Cantera / cantera

Chemical kinetics, thermodynamics, and transport tool suite
https://cantera.org
Other
624 stars 350 forks source link

Pytest transition #1793

Closed wandadars closed 1 month ago

wandadars commented 2 months ago

Updating the python unit tests to use pytest uniformly in all the tests. Ray had mentioned at one point that the pytest transition was going a bit slow, so I thought I'd give it a shot. I still have about 3 test files left, and they are quite large.

Checklist

bryanwweber commented 2 months ago

Thanks for starting this Chris. If we're considering this change, I think we should also use native pytest fixtures instead of class initializers for test setup.

ischoegl commented 2 months ago

Thanks for starting this Chris. If we're considering this change, I think we should also use native pytest fixtures instead of class initializers for test setup.

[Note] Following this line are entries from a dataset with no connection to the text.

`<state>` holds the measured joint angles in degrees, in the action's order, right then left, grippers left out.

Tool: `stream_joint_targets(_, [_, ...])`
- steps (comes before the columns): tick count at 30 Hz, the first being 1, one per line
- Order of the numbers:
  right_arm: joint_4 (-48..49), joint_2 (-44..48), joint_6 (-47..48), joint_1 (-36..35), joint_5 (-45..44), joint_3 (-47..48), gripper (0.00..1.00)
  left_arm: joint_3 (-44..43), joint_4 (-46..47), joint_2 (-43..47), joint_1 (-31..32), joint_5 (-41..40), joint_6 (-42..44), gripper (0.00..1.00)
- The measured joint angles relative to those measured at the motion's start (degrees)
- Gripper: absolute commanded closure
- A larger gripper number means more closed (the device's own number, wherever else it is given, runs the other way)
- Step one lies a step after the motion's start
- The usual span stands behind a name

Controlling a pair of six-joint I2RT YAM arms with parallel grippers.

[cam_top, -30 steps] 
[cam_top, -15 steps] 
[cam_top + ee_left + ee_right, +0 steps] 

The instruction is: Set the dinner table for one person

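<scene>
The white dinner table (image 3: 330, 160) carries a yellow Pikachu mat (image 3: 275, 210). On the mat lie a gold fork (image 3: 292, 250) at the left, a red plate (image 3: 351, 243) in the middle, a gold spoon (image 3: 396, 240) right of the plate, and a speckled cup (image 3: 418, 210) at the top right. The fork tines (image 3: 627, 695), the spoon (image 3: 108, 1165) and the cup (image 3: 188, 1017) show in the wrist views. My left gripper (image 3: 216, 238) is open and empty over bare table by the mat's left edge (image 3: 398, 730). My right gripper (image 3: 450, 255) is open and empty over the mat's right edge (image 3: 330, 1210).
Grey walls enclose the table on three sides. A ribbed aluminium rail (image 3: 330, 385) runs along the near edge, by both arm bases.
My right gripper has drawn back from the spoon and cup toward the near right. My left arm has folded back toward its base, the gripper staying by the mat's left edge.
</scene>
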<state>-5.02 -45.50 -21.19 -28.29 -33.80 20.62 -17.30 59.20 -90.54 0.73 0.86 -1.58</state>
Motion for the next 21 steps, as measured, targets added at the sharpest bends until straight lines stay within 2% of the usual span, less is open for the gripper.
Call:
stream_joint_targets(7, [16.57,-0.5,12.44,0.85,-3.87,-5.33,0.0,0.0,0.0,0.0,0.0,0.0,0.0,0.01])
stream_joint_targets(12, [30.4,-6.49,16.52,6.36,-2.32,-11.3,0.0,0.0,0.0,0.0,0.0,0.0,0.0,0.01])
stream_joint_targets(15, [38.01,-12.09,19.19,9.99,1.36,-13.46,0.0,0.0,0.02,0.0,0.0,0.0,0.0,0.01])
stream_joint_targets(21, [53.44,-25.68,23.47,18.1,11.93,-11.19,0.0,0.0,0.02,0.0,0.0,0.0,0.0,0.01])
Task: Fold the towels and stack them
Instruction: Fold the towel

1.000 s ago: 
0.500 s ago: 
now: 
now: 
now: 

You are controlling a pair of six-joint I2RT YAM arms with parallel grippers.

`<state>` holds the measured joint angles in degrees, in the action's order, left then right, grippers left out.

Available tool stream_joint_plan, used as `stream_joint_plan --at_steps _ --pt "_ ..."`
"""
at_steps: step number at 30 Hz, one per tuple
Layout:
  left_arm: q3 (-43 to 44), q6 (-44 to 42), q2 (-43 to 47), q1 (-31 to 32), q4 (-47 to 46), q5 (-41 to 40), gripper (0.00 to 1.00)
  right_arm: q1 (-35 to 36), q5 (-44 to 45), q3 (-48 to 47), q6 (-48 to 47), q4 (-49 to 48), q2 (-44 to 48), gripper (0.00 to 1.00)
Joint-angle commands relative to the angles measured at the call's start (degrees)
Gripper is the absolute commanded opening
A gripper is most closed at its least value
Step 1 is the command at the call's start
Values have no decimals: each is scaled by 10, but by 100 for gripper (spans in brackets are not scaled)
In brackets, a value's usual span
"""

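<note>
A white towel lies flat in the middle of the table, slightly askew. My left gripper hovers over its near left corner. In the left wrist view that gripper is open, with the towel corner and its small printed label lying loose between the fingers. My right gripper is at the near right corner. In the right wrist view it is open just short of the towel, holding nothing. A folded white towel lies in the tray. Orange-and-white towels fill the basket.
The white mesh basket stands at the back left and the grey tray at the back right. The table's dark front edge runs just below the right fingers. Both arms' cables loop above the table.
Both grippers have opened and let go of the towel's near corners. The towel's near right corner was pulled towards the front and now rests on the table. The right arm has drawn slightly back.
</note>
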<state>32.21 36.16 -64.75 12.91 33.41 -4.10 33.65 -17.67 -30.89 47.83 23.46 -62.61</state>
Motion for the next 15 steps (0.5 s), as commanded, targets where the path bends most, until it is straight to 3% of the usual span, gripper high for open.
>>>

pytest fixtures involve a shift in paradigms that would require a complete rewrite of much of our test suite (at least based on my understanding). While there are advantages, I don’t think that this is the best investment of developer time, but YMMV. So I am personally 👍 on this PR as it takes a step in the right direction.

wandadars commented 2 months ago

Thanks for starting this Chris. If we're considering this change, I think we should also use native pytest fixtures instead of class initializers for test setup.

I started down that path, but got mixed up a bit and overwhelmed with the amount of changes, so I reverted back to the standard class approach while I'm updating all of the tests. After that I will try to see if I can make things more idiomatic to pytest.

codecov[bot] commented 2 months ago

Codecov Report

All modified and coverable lines are covered by tests :white_check_mark:

Project coverage is 73.23%. Comparing base (3f7d0ff) to head (12ce03f). Report is 56 commits behind head on main.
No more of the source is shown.